Leydig Cell Function
Some studies have found significantly higher serum LH and lower testosterone/LH ratio in men with a history of cryptorchidism as compared to controls, whereas testosterone levels were normal, indicating mild Leydig cell dysfunction with a compensatory pituitary response (173, 174). Yet, other studies have reported low testosterone and high LH concentrations in men with a history of cryptorchidism, which suggested a more severe Leydig cell dysfunction (4, 73, 175). Impaired Leydig cell function seems to be more related with bilateral cryptorchidism as shown in one study which found lower testosterone levels in men with a history of bilateral cryptorchidism than in men with a history of unilateral cryptorchidism (173).
A possibility that some men with acquired cryptorchidism have been included in the studies on adult reproductive health cannot be ruled out, and particularly data from retrospective studies might be prone to recall bias. Men with a history of unilateral acquired cryptorchidism were found to have significantly smaller testes (both the previously undescended testis and the contralateral descended testis), lower sperm concentration and lower percentage of sperm motility than controls (196). FSH, LH, testosterone, and inhibin B levels were similar between men with previously unilateral acquired cryptorchidism and controls. Interestingly, sperm concentration, percentage of progressive sperm motility, serum FSH, LH, testosterone, and inhibin B levels between men with a history of unilateral acquired cryptorchidism or unilateral congenital cryptorchidism do not differ (196). These parameters were also not different between men with bilateral acquired and bilateral congenital cryptorchidism (196).
In summary, current evidence suggests that cryptorchid boys have rather normal Sertoli cell and Leydig cell function at birth. The function of Sertoli cells starts to decline from the mini-pubertal period until adulthood as shown by decreased serum inhibin B and elevated FSH levels. Leydig cell function is preserved in boys with mild and transient cryptorchidism, but the function can be impaired in boys with severe and persistent cryptorchidism. Leydig cell function starts to decline from mid-puberty onwards. Some studies showed compensated Leydig cell function in adulthood as shown by normal serum testosterone but elevated serum LH level, which is worse in bilateral cryptorchidism than in unilateral cryptorchidism.

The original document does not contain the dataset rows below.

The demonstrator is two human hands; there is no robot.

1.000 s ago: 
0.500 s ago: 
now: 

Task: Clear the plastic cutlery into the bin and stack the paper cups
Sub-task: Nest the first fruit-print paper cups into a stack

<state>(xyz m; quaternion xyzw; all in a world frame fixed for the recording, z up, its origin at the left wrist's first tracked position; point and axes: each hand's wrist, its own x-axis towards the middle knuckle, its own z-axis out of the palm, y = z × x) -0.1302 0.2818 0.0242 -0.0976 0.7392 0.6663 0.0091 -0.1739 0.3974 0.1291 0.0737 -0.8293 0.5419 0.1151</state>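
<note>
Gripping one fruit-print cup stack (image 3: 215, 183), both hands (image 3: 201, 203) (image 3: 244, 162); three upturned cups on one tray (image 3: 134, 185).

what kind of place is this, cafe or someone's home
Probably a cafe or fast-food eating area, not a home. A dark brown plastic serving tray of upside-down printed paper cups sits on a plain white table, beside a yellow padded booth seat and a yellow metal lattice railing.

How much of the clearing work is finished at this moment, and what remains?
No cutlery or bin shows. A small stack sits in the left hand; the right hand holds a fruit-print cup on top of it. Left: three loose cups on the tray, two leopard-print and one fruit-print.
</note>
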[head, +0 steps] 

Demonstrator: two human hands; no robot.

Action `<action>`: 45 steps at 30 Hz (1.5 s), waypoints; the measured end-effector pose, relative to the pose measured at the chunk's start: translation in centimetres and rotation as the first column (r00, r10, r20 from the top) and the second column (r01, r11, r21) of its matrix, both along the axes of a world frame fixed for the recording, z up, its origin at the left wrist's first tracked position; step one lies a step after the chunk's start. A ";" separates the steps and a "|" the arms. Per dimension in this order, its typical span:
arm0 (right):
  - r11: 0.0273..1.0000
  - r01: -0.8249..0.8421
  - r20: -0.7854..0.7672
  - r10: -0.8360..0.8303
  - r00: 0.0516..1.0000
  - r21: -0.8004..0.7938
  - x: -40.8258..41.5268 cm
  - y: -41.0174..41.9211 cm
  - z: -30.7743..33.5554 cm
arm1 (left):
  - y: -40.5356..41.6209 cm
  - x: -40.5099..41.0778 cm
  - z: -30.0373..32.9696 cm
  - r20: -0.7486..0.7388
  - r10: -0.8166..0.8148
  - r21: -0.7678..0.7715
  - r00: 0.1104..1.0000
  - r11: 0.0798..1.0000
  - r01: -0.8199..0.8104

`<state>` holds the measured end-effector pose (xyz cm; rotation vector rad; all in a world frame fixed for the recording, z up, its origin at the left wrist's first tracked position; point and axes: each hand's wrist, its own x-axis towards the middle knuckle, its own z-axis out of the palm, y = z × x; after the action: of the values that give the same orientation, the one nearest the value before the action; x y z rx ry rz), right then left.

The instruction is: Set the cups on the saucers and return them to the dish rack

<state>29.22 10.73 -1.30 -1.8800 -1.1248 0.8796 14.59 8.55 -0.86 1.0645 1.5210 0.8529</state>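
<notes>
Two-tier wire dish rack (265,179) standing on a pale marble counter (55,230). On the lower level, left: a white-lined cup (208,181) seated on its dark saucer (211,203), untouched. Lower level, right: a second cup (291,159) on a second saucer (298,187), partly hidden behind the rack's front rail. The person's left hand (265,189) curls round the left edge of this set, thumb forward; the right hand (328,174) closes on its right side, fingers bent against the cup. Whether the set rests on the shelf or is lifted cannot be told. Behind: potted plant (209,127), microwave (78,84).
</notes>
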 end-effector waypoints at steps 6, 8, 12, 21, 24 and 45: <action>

However, there is likely variation in Leydig cell function given the fact that some studies demonstrated more severe functional failure of Leydig cells.
Pubertal Development of Boys With Cryptorchidism and Testicular Size in Adulthood
Age at pubertal onset of boys with a history of cryptorchidism is not different from that of the healthy boys (189, 197), which is also supported by another study showing that testosterone level was not low at the start of puberty in cryptorchid boys (172). A Danish study found that self-reported signs of pubertal development of cryptorchid boys from the age of 11.5 years to the end of puberty or until the age of 18 years were not different from controls (198). However, a Finnish study found that age at the first self-reported conscious semen ejaculation was higher in boys with a history of cryptorchidism than in controls (197).
Seminiferous tubule compartment, composed of Sertoli cells and germ cells, accounts for 80–90% of testicular volume of adult human testis (199). Thus, testicular size of adult men reflects the reproductive capacity. In boys with a history of unilateral or bilateral cryptorchidism, the prepubertal growth of previously undescended testes does not differ from controls, however, at the end of puberty these testes are found smaller (189). The descended testis of boys with a history of unilateral cryptorchidism or monorchid testis, on the other hand, were bigger than that of the controls before puberty, but are found similar in volume at the end of puberty (189). In individuals with unilateral cryptorchidism, the previously undescended testis was smaller than the contralateral, normal testis from puberty to adulthood (172, 200). Interestingly, the testicular volumes of the operated testes and spontaneously descended testes were not different among boys with a history of unilateral cryptorchidism (189), which suggests that the testes were damaged in both conditions. However, a randomized treatment study showed that early orchiopexy is beneficial for prepubertal testicular growth (201). When testicular growth is monitored in boys with a history of congenital unilateral cryptorchidism, testicular volume of the boys who underwent orchiopexy at the age of 9 months increased significantly from the ages of 6 months to 4 years, whereas no testicular growth was observed in boys who underwent orchiopexy at 3 years (201). The spontaneously descended testes of the boys with congenital unilateral cryptorchidism were smaller than the contralateral, scrotal testes at all ages during a follow-up from birth to 5 years of age (202).
Studies in the adult men showed that testicular volume of subfertile cryptorchid men was smaller than that of non-cryptorchid subfertile men or fertile men from the general population (173). Somewhat surprisingly, the mean testicular volume of men with a history of bilateral cryptorchidism was bigger than that of formerly unilateral cryptorchid testes (200). However, both were smaller than the mean volume of normally descended testes of men with a history of unilateral cryptorchidism (200). A study in men with a couple infertility found that bi-testicular volume of the men with a history of unilateral cryptorchidism was bigger than that of the men with a history of bilateral cryptorchidism (175).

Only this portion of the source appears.